Food News Today transcripts for the week of June 4th, 2012

Articles
June 08, 2012

A school lunch update, the real price of fruits and vegetables, and glasses that make your food bigger, and why!

Good morning, Food News Today is sponsored by ConAgra Foods, who shares with me the desire to provide the most current, interesting, and unbiased food news.

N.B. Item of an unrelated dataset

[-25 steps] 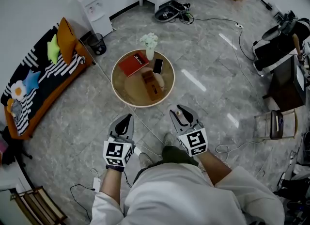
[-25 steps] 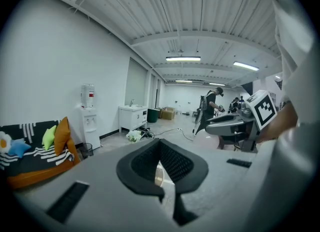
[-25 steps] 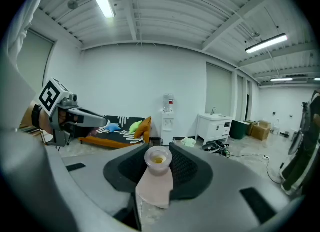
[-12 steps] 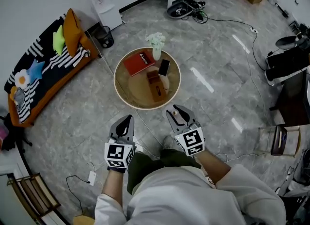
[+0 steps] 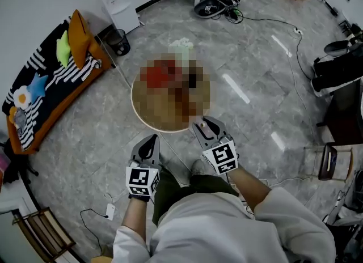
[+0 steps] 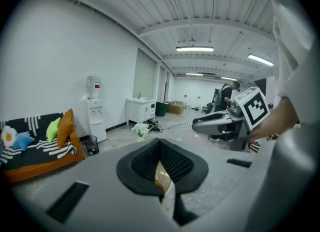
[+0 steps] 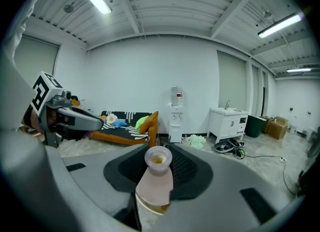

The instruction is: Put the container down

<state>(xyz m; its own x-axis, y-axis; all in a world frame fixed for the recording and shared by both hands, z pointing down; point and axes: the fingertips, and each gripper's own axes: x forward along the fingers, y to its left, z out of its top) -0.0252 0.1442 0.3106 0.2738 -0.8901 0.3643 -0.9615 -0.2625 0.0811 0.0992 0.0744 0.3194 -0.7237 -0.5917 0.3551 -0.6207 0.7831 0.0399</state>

Last week, I visited the White House to visit the White House Garden to chat about school lunch. As the school year comes to a close it seems that recent news and new legislation in Congress have put a brighter spotlight on school meals.  Some stories have suggested that pizza is now a vegetable in school cafeterias, leaving parents and the public with questions about the nutrition of school meals.  I asked Frank DiPasquale to share his insights:

he told me that “Parents should know that starting this fall, school cafeterias will meet strong new standards requiring that school meals offer students a wide variety of fruits and vegetables, whole grains, low fat milk, and healthy entrees.”  And that “The debate about pizza is how tomato paste is counted under the new rules, but regardless, (and what many of have forgotten is that) schools will still offer kids an assortment of produce choices.  We’re seeing farm to school and harvest of the month programs that teach students about healthy choices in the cafeteria, and encourage kids to try new vegetables.  Schools are offering salad bars or grab-and-go salads and some are even allowing students to take as many fruits and vegetables as they like.”

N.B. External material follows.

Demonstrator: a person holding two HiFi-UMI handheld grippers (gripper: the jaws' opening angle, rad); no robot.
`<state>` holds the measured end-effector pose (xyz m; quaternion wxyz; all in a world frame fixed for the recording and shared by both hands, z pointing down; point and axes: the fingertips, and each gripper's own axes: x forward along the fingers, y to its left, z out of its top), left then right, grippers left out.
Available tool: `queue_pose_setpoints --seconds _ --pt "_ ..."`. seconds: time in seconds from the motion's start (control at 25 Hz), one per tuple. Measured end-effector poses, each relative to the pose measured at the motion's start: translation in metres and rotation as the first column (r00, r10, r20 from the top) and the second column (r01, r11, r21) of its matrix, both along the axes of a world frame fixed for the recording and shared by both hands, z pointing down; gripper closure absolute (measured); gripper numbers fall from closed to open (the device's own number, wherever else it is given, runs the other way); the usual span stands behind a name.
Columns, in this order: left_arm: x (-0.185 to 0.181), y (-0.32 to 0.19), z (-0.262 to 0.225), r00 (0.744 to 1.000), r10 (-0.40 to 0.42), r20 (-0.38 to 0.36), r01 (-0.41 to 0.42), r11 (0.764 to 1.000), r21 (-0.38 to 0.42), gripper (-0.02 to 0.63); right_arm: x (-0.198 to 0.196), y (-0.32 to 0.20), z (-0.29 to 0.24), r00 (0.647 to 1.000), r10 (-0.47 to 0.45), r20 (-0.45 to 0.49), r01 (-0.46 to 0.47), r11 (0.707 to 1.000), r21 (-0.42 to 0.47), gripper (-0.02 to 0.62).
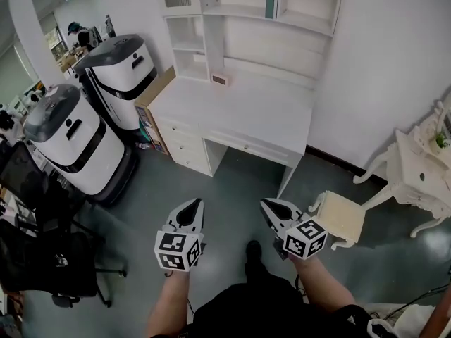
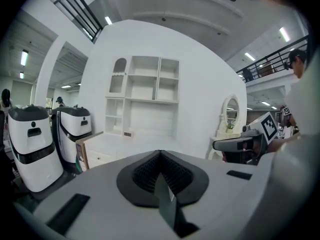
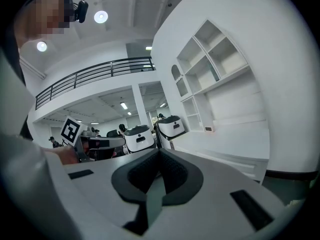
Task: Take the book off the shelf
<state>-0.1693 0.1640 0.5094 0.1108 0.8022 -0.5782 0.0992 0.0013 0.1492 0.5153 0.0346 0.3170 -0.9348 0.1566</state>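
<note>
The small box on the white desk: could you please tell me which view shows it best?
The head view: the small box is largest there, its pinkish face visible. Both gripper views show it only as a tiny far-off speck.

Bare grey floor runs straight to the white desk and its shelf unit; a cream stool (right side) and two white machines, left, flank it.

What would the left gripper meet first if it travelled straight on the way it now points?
Most likely the white desk, around its front or top edge, though depth is unclear. Between the left gripper and it, the head view shows only floor.
</note>
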Motion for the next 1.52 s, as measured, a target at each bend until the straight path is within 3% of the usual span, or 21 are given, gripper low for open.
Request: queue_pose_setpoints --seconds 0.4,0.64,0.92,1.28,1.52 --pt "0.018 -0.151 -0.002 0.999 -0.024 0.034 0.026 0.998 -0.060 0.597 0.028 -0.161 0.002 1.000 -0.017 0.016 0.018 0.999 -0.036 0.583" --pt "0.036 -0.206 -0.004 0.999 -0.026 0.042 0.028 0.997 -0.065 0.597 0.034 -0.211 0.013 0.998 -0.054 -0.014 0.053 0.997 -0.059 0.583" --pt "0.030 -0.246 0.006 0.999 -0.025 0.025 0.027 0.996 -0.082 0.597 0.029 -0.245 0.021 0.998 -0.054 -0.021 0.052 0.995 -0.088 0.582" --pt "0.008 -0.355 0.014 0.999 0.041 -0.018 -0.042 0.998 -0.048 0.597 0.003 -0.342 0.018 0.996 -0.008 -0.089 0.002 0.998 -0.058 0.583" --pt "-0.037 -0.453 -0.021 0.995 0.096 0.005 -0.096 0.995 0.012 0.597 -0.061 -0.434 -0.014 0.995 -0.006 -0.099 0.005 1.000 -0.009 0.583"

What can we expect the new school year to bring? DiPasquale tells me that “School cafeterias have also turned kid favorites, like pizza, into healthy choices using leaner ingredients, more whole grains, baking instead of frying and even using to herbs and spices to season foods instead of salt.  These days, school pizza is made with a whole grain crust, low-fat cheese, reduced sodium sauce (a great source of lycopene) and often topped with (antioxidant rich) vegetables.  With these healthy ingredients, school pizza delivers students a great source of calcium, fiber and protein.  And since school meals always offer age-appropriate portion sizes, and fruit and vegetable sides, students learn how pizza can be part of a well-balanced meal.” 

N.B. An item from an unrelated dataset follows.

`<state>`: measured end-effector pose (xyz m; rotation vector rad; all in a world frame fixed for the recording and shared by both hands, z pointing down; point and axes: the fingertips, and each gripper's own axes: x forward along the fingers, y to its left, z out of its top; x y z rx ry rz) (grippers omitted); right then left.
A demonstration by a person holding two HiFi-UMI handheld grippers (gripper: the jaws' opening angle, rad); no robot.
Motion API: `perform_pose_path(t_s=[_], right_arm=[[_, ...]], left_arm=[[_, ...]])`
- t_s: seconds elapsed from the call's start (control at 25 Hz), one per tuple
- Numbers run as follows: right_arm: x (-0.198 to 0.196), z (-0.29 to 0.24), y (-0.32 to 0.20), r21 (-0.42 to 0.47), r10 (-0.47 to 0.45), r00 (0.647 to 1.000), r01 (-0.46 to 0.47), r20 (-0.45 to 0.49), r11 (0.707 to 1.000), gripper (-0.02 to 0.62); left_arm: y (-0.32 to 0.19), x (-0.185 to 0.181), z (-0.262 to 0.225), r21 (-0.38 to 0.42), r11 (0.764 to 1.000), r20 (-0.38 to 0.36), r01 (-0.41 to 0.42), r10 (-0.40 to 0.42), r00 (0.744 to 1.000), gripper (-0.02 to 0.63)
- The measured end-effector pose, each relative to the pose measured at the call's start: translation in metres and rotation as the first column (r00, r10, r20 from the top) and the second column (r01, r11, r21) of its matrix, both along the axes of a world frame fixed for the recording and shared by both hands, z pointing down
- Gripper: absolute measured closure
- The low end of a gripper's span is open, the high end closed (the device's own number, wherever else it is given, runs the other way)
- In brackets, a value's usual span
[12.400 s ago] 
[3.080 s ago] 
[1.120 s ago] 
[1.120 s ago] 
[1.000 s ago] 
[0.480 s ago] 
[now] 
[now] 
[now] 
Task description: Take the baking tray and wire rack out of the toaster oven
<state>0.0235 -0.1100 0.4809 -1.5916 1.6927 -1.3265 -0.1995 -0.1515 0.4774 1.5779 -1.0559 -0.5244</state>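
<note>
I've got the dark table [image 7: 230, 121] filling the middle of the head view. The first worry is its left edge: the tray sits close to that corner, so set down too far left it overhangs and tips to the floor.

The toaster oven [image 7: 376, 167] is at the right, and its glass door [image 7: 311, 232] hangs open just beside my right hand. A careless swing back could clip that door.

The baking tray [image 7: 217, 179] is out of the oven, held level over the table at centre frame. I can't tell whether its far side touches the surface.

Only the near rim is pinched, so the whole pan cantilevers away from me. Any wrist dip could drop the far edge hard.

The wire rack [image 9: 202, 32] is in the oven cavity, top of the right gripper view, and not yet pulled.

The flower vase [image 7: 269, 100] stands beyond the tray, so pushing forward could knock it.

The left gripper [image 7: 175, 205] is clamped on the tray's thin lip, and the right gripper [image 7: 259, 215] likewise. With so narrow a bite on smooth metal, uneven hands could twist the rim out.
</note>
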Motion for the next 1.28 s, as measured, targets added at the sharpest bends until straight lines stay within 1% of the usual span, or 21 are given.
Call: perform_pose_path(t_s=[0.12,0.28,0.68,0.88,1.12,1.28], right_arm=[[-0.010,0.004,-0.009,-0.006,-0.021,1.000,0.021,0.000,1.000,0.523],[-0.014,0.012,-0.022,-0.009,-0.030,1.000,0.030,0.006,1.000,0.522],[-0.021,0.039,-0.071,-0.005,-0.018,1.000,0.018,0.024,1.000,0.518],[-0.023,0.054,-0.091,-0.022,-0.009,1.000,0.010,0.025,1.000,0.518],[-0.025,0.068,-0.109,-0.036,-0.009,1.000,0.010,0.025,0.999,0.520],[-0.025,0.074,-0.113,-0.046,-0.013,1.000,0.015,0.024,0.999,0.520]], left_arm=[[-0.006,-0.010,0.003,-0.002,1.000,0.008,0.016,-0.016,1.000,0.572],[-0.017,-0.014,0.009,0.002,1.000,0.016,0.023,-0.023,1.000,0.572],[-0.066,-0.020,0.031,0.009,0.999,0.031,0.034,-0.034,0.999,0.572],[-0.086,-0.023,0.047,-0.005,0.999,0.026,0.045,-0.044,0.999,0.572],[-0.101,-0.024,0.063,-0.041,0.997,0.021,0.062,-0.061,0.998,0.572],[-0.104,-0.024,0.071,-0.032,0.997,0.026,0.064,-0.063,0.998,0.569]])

>From the school cafeteria we head to the Far East. Where a team at the University of Tokyo has developed a new tool for dieters, a pair of glasses that make food appear up to 50 percent larger than it really is! The team, led by University of Tokyo professor (Michitaka) Hirose, has developed an image processing system that enlarges the food’s size when you pick it up to eat. Interestingly, and here's the technology breakthrough, the glasses do not change the size of your hand, utensil or the surroundings - just the food itself. The objective is to trick us into believing that we are eating more than we really have – hopefully making us feel fuller. Does it work? Their test group of 12 men and women ate 9.3 percent less cookies than normal when seeing through the glasses a 50 percent enlarged image. Conversely they ate 15 percent more cookies when the glasses were set to reduce the cookies' size by one third. Seeing IS believing. 

>Conventional wisdom tells us that Healthy Foods are More Expensive. And perhaps that wisdom is wrong. The USDA says that it all Depends on How You Measure the Price.  Fruits and vegetables are painted as being more expensive than less healthy foods. But when price is expressed per edible gram or per average amount consumed, the story changes. The USDA’s Economic Research Service, using a 2004 USDA database of over 4,000 foods and their prices, calculated that fruits ranged from 13 cents to $1.65 per average amount consumed, and vegetables from 6 cents to $1.27, while less healthy foods ranged from 2 cents to $3.04.   The USDA's researchers found that, foods low in calories for a given weight appear to have a higher price when the price is measured per calorie. For example, vegetables and fruits, which are low in calories, tend to be a relatively expensive way to purchase food energy. I.E. a fast food burger is a less expensive way to buy calories than purchasing the same amount of calories in produce.When the price of edible weight or price per portion were used to determine the costs, the researchers found healthy foods like toasted oat cereal (grains), vegetables, fruits, and low-fat milk and plain, low-fat yogurt were more affordable than most protein foods including roast beef, chicken, or canned tuna, and the same for other less healthful foods that typically pack in an excess amount of saturated fat, added sugar, and/or sodium.